Dazu kommt im Sinjar die Anwesenheit der kurdischen Arbeiterpartei PKK und ihrer lokalen Ableger, von denen einige Mitglieder der vom Iran kontrollierten »Volksmobilisierungseinheiten« sind, sowie diverser weiterer lokaler Milizen. Dass sich die PKK in der Region festgesetzt hat, hat türkische Luftangriffe nach sich gezogen. Und die ehemaligen lokalen IS-Mitglieder suchen und finden neue Arbeitgeber bei den vielen Milizen. Der irakische Staat ist zwar auch präsent, konnte das Gebiet aber bisher nicht unter Kontrolle bringen – was vielen Yeziden als Voraussetzung für eine sichere Rückkehr gilt.

Dass in dieser Gegend Ruhe einkehren wird, ist eigentlich erst zu erwarten, wenn der Konflikt im benachbarten Syrien gelöst werden sollte. Der Sinjar ist allerdings für zu viele Akteure strategisch zu wichtig. Aufgrund des fehlenden verlässlichen Schutzes durch den irakischen Staat, und weil religiöse Diskriminierung gegen Yeziden unter den irakischen Muslimen weitverbreitet ist, ist eine individuelle Ansiedlung irgendwo anders im Irak nur eine Fiktion.

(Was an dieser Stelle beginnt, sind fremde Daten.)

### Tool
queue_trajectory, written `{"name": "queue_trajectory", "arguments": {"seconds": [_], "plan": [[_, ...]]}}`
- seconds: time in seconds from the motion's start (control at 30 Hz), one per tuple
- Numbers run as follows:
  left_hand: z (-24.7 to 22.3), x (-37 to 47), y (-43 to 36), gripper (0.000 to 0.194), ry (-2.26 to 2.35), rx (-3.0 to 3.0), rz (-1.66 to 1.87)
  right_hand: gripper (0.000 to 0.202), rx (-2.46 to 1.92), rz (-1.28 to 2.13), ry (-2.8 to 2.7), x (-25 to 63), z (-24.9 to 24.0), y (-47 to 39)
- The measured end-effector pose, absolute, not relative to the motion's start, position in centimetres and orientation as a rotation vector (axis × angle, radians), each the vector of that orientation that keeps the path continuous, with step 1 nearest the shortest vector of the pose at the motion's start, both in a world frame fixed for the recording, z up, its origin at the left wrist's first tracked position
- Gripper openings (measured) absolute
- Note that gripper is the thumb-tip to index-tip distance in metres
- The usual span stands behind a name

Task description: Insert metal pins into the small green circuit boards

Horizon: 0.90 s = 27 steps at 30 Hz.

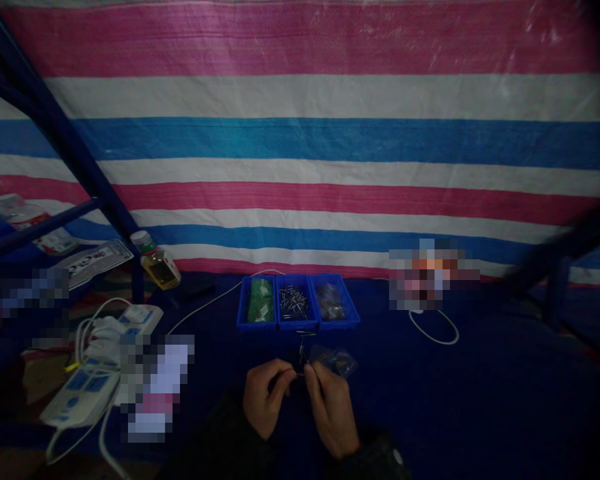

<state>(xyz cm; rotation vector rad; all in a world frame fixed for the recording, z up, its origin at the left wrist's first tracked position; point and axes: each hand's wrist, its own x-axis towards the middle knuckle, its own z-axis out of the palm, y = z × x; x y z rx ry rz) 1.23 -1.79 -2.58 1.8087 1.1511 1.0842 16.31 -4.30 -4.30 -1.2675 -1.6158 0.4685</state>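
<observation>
My left hand [269, 397] is closed in a pinch at the near middle of the dark blue table, on a small thin piece that I cannot make out. Close beside it on the right, my right hand [331, 407] also pinches something too small to name. Small metal pieces [303, 343] lie just beyond the fingertips. Clear plastic bags [343, 362] rest behind my right hand. Farther back stand three joined blue bins: the left one holds green packets [261, 300], the middle one metal pins [293, 303], the right one clear bags [330, 302].
On the left are a white power strip [83, 393] with plugs and cables, and a bottle [157, 263] of yellow liquid. A white cable loop [436, 339] lies at the right. Striped sheeting [300, 140] hangs behind, between dark blue frame bars [70, 147].
</observation>
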Motion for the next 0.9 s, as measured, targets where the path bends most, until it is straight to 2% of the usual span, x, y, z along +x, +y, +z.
{"name": "queue_trajectory", "arguments": {"seconds": [0.2, 0.43, 0.6, 0.7, 0.9], "plan": [[-2.4, 1.3, -2.0, 0.031, 1.163, 1.792, 1.090, 0.037, -1.267, 0.471, -1.571, 16.8, -3.5, -4.2], [-2.5, 0.8, -1.6, 0.032, 1.295, 1.682, 1.132, 0.020, -1.134, 0.534, -1.696, 18.5, -1.6, -2.4], [-2.6, 0.7, -1.2, 0.033, 1.347, 1.600, 1.175, 0.017, -1.210, 0.282, -1.603, 19.2, 0.3, 2.0], [-2.7, 0.8, -1.2, 0.032, 1.321, 1.612, 1.173, 0.022, -1.293, 0.157, -1.663, 19.5, 0.9, 4.2], [-2.8, 0.9, -0.9, 0.031, 1.403, 1.592, 1.142, 0.021, -1.359, 0.125, -1.660, 20.9, -1.4, 2.4]]}}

Wer kein Geld hat, dem bleiben die Lager, mit Zelten, die dort einmal vor knapp zehn Jahren als Nothilfsmaßnahme aufgestellt wurden. Im Sommer bei 50 Grad Hitze und im Winter bei Schnee oder Regen bleibt dann viel Zeit, um über »Würde, Identität und Sicherheit« und wohlklingende deutsche Bundestagsbeschlüsse nachzudenken.